Après avoir attendu des dizaines d'années, les couples homosexuels pourront enfin se marier. Les Suisses ont accepté dimanche à 64,1% de leur accorder les mêmes droits qu'aux hétérosexuels.
Le résultat est sans appel. Outre deux tiers des votants, tous les cantons ont approuvé le mariage pour tous. Le projet obtient ainsi une double légitimité. L'acceptation au sein de la population est même plus forte que lors de la votation sur le partenariat enregistré. En juin 2005, le peuple avait accordé ce droit aux couples homosexuels par 58%. Sept cantons avaient refusé.
Petit «oui» en Valais
Les tendances esquissées alors se sont confirmées dimanche. Les cantons alémaniques, souvent urbains et protestants, ont été les plus enthousiastes. Bâle-Ville a plébiscité le projet par presque 74%. Zurich (69,1%), qui a organisé la première marche des fiertés suisse en 1978, et Bâle-Campagne (67,2%) arrivent ensuite. Ils sont suivis du triplé Zoug, Lucerne et Soleure qui pointent à quelque 66%.
Sans surprise, l'opposition la plus forte est venue des bastions catholiques. Appenzell Rhodes-intérieures (50,8%) dit oui du bout des lèvres. Le Tessin (52,9%), le Valais (55,5%) et Schwytz (56,5%) n'affichent pas un score beaucoup plus élevé.

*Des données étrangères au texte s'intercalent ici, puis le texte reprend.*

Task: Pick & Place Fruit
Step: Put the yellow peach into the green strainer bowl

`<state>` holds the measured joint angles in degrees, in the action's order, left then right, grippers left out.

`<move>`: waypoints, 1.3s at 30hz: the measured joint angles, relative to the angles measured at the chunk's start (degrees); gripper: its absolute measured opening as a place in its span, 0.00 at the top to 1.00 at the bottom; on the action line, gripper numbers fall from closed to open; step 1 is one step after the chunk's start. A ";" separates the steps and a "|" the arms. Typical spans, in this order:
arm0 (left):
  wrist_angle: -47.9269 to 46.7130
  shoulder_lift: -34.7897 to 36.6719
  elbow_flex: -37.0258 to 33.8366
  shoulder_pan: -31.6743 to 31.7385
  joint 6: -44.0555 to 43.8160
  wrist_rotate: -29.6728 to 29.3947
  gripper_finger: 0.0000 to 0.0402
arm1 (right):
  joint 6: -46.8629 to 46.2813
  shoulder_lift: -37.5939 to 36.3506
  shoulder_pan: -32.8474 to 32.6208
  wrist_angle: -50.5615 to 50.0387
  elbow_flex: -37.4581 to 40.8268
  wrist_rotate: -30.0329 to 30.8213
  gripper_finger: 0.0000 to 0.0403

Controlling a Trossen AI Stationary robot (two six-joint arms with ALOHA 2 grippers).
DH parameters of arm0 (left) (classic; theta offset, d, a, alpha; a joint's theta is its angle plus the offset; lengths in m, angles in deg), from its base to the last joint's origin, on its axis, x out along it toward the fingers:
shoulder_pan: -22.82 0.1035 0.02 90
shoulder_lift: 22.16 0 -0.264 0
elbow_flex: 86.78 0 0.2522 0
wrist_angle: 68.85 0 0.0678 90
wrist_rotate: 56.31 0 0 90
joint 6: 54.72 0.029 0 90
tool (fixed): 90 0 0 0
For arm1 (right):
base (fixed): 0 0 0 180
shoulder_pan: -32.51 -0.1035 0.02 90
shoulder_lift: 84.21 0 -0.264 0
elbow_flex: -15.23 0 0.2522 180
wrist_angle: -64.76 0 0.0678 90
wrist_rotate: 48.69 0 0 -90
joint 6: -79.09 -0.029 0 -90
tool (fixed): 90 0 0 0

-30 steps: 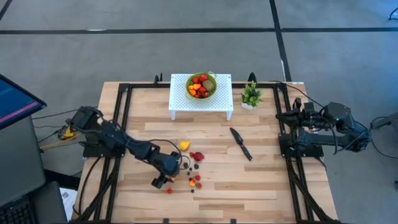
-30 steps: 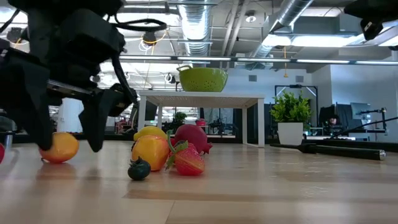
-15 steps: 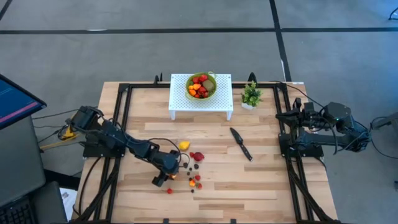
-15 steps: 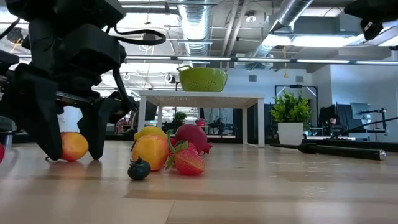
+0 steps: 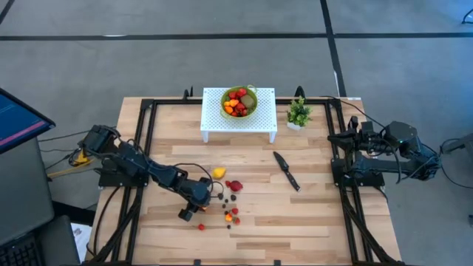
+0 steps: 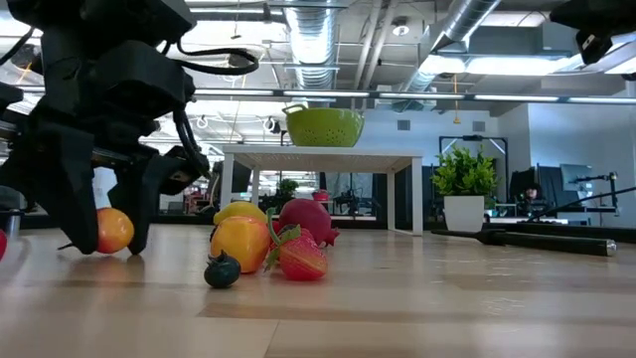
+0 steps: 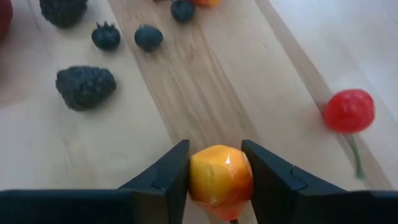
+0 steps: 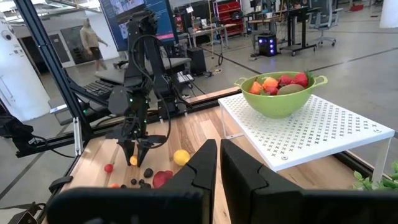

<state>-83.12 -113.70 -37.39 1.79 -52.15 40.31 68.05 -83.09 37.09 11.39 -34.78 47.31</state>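
One orange fruit (image 7: 220,179), left gripper (image 7: 214,174) now clamped

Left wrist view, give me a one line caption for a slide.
Left gripper fingers clamp an orange-yellow toy fruit on the wooden table, dark berries beyond.

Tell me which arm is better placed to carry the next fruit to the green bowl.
Left. The left gripper already has its fingers against both sides of an orange fruit on the table, among the loose fruit. The right gripper is shut and waits at the table's right edge, far from it. The bowl sits on the white stand.
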 joint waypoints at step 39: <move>32.49 15.35 12.35 38.02 2.73 -8.30 0.67 | 0.00 0.00 -0.02 0.00 0.00 0.00 0.96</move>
<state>-50.63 -98.34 -25.04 39.82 -49.42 32.01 68.05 -83.09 37.06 11.39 -34.78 47.31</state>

En Suisse romande, exception faite du Valais, la différence entre protestants et catholiques est moins nette, mais quand même visible. Genève et Vaud - tout comme Berne - approuvent le projet à un peu plus de 65% et Neuchâtel à environ 63%. L'acceptation est un peu moindre à Fribourg (62,3%) et dans le Jura (61,1%).

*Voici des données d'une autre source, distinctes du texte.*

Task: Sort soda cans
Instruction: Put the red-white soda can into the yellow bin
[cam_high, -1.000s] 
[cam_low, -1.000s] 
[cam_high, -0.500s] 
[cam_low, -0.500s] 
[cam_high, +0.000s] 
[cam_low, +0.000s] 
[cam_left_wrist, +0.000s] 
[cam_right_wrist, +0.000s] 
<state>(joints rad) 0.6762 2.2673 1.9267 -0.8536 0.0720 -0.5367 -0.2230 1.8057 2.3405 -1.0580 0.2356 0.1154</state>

Le fossé ville-campagne est lui plus marqué à l'intérieur des cantons. Certaines communes reculées ou montagnardes, comme Evolène (VS), L'Abbaye (VD) ou Vaulruz (FR), ont même refusé d'ouvrir le mariage aux homosexuels. Au total, un peu plus d'un million d'électeurs ont rejeté le texte. Et 1,8 million d'entre eux ont glissé un bulletin favorable dans les urnes.
Question d'égalité
Les opposants, particulièrement virulents en fin de campagne avec leurs affiches-chocs représentants des bébés-produits étiquetés et des pères-zombies, n'ont ainsi pas réussi à convaincre la population. L'enjeu des votations n'était, à leurs yeux, pas l'ouverture du mariage à tous, mais bien l'instauration d'un «droit à l'enfant» contre-nature.
Avec l'accès à la procréation médicalement assistée pour les lesbiennes, le père serait relégué au rang de fournisseur de sperme, ont critiqué plusieurs comités conservateurs, comptant principalement des représentants de l'UDC, du PEV, de l'UDF et du Centre. Les enfants conçus ainsi en paieraient les frais.
Des arguments réfutés par le camp du «oui je le veux». Le bonheur des enfants ne dépend pas de l'orientation sexuelle de leurs parents, mais de l'amour qu'ils leur portent.
La question n'est pas d'être pour ou contre le mariage et le don de sperme, mais pour ou contre l'ouverture des mêmes droits à tous les couples, ont pointé le gouvernement et presque tous les partis. Les Suisses ont été plus sensibles à ces arguments.
Pacs pour tous envisagé
Les couples homosexuels pourront désormais soit conserver leur partenariat enregistré, soit le convertir en mariage. Les mariages entre une femme et un homme ne sont pas concernés. Pas plus que les unions religieuses. De nouveaux partenariats ne pourront en outre plus être conclus.
L'idée d'un pacte de solidarité à la française fait toutefois son chemin dans l'administration. Accessibles à tous les couples, quelle que soit leur orientation sexuelle, il aurait des conséquences juridiques moins étendues que le régime matrimonial. Un rapport sur le sujet est attendu pour la fin de l'année.
Les lesbiennes pourront elles accéder aux banques de sperme suisses. Les dons de sperme anonymes et d'ovules, ainsi que la gestion pour autrui, resteront interdits. Et ce pour les couples homosexuels comme hétérosexuels. Outre ces deux points centraux, le projet prévoit aussi d'autres avancées, comme l'adoption conjointe ou encore la naturalisation facilitée.